NewsApril 2, 2020
Cornell Cooperative Extension of Saratoga County Seeks to Shine a Positive Light for Local Farms
Among all the social distancing, self-quarantines, and the continuous headlines throughout the media pertaining to COVID-19, The Cornell Cooperative Extension of Saratoga County would like to bring a positive story to light. Jessica Holmes and Nicolina Foti, from the Cornell Cooperative Extension of Saratoga County, interviewed three farms to find out, first-hand, the impact COVID-19 has on the agricultural community.
This story is the relationship between the consumer and the direct market farmers. Sprinkled throughout Saratoga County are many farm stores that have been serving customers directly for years. During COVID-19 and this time of uncertainty, the relationship between the consumer and theses farmers has strengthened and flourished.
Chuck Curtiss of Willow Marsh Farm in Ballston Spa, NY
Willow Marsh Farm has seen an increase in milk, eggs, yogurt, and butter sales with the uncertainty of COVID-19. They have also seen an increase in new wholesale accounts and an increase in supply for existing accounts. Willow Marsh Farm has seen an influx of new
customers. Chuck Curtiss said, “I think there has been a realization from people as to what real, locally sourced food is.”
Becky King of King Brothers Dairy in Schuylerville, NY
King Brothers Dairy’s home delivery service has increased strengthening the connection between the farmer and the consumer, breathing life back into the times of the milkman. King Brothers Dairy, in the past week, has seen a fifty percent increase in their new consumer base.
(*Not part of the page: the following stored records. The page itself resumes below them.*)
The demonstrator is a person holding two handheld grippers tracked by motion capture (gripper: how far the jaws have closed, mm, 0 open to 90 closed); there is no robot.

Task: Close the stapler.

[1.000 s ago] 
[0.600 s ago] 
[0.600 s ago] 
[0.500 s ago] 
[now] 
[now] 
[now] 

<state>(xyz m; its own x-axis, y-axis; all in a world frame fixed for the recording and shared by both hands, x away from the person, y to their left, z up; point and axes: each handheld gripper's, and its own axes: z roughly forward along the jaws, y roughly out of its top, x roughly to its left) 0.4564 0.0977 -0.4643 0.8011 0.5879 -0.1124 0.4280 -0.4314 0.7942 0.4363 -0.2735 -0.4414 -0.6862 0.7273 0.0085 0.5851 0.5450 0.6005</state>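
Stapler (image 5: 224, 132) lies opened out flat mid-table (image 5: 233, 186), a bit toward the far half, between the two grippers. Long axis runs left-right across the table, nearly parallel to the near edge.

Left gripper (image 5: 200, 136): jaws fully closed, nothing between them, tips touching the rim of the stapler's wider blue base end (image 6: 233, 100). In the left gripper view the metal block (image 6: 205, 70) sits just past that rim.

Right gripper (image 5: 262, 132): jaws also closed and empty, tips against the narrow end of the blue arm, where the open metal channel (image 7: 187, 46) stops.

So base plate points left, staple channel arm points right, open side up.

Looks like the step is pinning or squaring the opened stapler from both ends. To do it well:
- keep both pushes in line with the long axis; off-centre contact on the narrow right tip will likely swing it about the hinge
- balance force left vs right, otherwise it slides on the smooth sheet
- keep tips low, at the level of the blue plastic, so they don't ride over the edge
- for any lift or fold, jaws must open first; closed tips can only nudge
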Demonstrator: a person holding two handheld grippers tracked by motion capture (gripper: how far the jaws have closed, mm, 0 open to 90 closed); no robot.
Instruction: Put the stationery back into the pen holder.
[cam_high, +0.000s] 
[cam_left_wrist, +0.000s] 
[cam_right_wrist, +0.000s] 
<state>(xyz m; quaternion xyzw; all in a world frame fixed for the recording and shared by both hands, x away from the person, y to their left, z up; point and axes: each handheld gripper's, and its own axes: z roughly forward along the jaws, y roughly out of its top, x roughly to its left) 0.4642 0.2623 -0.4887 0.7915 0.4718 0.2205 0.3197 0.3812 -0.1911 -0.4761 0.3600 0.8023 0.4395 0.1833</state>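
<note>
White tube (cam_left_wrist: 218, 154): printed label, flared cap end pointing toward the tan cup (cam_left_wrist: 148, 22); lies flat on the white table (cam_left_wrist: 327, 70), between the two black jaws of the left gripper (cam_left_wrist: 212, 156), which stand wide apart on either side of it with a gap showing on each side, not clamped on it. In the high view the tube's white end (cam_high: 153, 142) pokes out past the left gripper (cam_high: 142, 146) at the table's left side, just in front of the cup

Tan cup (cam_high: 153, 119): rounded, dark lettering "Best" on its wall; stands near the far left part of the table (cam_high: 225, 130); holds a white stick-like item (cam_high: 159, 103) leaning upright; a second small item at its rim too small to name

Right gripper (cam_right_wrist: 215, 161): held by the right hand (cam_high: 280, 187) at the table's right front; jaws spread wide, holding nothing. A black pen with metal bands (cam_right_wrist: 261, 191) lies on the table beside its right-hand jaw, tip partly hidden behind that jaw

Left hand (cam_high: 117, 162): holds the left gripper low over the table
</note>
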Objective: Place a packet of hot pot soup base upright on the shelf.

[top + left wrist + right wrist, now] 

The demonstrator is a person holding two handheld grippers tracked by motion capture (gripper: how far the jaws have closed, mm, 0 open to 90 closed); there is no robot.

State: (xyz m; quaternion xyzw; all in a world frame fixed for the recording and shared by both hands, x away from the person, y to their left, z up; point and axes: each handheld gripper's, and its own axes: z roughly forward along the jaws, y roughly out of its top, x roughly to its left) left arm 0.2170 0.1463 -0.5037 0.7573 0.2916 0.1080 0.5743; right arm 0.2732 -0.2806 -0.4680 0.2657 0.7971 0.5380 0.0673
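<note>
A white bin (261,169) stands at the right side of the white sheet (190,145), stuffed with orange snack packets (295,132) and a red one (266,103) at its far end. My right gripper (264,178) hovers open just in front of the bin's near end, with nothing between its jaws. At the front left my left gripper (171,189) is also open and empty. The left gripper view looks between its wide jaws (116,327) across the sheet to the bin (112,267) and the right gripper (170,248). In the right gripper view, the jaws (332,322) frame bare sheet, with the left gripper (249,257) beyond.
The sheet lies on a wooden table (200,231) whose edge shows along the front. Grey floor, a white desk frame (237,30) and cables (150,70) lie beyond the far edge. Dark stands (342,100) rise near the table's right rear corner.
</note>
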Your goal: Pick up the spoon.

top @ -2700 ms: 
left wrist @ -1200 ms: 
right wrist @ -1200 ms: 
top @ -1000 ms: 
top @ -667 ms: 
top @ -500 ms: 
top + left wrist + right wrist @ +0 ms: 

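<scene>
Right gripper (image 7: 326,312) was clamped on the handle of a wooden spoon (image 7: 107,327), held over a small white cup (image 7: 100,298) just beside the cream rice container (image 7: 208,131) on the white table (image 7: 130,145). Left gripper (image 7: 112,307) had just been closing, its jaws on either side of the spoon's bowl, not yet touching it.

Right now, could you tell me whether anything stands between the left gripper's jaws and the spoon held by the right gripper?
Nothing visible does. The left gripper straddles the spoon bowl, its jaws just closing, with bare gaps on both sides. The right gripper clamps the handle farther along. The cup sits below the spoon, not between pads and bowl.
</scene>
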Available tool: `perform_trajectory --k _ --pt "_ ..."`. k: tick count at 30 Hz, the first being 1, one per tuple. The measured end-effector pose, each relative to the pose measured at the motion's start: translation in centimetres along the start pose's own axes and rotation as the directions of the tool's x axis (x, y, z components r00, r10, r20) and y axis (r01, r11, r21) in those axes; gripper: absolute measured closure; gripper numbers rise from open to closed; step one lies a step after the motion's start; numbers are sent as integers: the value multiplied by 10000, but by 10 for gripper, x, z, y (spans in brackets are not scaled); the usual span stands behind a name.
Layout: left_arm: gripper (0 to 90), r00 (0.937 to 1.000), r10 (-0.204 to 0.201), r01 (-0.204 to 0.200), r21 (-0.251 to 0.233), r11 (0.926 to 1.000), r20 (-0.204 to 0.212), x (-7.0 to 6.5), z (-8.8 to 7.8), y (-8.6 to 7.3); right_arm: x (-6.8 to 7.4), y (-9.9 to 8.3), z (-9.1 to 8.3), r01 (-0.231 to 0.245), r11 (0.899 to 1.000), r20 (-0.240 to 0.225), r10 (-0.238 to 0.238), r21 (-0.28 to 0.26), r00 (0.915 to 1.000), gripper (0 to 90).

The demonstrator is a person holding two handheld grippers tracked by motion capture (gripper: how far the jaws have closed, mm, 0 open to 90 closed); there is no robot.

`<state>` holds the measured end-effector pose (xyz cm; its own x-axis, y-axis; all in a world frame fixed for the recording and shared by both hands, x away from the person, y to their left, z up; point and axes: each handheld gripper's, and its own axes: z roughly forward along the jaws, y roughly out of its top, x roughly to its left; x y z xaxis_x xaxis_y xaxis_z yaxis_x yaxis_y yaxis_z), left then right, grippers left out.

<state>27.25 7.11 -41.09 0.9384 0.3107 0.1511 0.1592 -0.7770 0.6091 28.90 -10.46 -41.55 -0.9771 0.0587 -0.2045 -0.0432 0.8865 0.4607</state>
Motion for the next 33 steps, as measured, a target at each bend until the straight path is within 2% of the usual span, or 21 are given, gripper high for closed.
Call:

Becky King said, “I hope we will retain the customers we have obtained during COVID-19, but what I am sure of is the bridge in the educational gap from how we get our food and where it comes from.”
Shelley Smith of Smiths Orchard in Charlton, NY
Smith’s Orchard has been stocking their meat in the freezer as fast as it has been leaving. They have also been advertising sales on applesauce apples as a fun family quarantine activity. While they have decided to close the doors to their pie shop for the next two weeks, they will be
accepting orders with scheduled pickups. Shelley Smith said, “It is unfortunate to close the pie shop doors, but it is for the safety of our family and our customers.” Hopefully, this will help for the preparation and influx to be anticipated with the coming Easter holiday. COVID-19 or not, people still need their Smiths Pies.
Since the start of COVID-19, all three farms found an increase in sales. New and old customers seeking food that is no longer on grocery store shelves, and to avoid large crowds. The most sought-after products being milk, eggs, butter, and meat. One of the most humbling pieces of information was to find in each of these farm stores they not only provide their products but those of surrounding farms. Becky King said,
“There is this symbiotic relationship between all of the farms, and how we find a way to survive.” When speaking to each of these farmers, the takeaway from these circumstances is that people are getting “back to the basics.” Getting back to what is essential, real, quality food that is coming directly from the farmer’s hands. Many people have come to realize the grocery store shelves are picked over, but the farms are fully stocked. Chuck Curtiss said, “It is sad it had to happen like this, but there will be a silver lining.”